-- EXERCISE MATERIALS follows --

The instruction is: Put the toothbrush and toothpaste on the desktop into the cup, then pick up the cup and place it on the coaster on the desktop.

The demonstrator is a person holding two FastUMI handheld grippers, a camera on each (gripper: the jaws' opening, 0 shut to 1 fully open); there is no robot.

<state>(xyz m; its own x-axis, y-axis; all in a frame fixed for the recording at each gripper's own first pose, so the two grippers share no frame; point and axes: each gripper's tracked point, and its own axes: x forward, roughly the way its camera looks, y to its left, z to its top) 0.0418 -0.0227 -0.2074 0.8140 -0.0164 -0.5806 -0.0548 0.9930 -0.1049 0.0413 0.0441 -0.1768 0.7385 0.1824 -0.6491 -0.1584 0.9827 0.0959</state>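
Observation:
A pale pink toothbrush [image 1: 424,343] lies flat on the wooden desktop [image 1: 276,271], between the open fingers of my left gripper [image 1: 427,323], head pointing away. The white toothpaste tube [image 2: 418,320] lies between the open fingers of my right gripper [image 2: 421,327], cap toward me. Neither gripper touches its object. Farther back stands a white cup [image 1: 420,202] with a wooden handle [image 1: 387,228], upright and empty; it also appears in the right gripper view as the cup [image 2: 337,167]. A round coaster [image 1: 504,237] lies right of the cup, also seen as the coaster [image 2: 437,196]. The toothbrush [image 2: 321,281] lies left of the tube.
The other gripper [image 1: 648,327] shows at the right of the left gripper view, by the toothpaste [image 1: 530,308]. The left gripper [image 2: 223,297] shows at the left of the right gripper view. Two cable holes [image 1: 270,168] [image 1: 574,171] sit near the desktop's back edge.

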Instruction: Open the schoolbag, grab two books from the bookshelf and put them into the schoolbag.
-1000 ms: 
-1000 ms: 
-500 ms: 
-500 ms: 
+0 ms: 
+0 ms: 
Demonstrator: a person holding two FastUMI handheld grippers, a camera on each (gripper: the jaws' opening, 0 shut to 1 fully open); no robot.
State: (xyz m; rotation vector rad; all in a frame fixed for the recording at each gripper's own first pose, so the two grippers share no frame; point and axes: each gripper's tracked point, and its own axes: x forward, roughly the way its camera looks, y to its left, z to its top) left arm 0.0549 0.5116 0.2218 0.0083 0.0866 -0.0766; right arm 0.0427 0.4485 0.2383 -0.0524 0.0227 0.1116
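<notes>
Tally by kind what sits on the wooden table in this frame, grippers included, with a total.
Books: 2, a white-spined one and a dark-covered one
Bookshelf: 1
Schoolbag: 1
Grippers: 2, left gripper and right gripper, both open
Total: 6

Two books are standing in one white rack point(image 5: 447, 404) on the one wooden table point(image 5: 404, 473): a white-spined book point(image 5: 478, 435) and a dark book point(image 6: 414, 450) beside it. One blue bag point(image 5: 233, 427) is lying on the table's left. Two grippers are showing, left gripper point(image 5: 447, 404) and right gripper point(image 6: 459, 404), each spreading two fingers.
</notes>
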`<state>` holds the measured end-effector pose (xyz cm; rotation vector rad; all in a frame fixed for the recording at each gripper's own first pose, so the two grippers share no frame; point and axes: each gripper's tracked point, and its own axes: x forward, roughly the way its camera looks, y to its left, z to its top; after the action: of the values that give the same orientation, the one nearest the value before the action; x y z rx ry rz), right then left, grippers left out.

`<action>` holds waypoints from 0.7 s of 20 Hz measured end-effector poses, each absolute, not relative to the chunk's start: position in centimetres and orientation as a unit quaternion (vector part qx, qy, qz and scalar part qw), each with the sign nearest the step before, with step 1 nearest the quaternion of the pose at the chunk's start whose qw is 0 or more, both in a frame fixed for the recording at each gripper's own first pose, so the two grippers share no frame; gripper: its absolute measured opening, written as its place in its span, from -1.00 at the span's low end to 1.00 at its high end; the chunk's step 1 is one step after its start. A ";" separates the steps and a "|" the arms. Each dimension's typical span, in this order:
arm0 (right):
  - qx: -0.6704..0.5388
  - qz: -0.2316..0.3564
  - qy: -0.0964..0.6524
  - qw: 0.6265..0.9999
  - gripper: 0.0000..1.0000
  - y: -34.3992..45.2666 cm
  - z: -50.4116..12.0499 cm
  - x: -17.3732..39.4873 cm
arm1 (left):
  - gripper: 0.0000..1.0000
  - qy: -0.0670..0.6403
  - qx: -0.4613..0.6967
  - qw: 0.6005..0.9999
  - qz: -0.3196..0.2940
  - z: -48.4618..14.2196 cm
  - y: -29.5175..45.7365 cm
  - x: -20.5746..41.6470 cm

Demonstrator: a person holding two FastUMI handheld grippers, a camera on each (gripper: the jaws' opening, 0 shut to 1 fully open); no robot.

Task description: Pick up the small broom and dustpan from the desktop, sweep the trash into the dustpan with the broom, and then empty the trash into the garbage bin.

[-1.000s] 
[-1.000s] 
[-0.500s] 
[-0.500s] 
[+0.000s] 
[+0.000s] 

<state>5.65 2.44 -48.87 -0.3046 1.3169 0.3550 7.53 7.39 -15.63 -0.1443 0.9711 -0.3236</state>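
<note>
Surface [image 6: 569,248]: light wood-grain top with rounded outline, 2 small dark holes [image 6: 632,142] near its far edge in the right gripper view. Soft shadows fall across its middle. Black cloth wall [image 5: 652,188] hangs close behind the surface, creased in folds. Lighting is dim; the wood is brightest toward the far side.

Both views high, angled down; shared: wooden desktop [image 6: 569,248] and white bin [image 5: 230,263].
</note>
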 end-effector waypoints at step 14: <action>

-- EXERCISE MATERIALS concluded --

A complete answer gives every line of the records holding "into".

EXPECTED OUTPUT –
The instruction is: Put the toothbrush and toothpaste on the desktop into the cup, then pick up the cup and place it on the coaster on the desktop.
Instruction: Open the schoolbag, grab two books from the bookshelf and put them into the schoolbag.
Task description: Pick up the small broom and dustpan from the desktop, sweep the trash into the dustpan with the broom, and then empty the trash into the garbage bin.

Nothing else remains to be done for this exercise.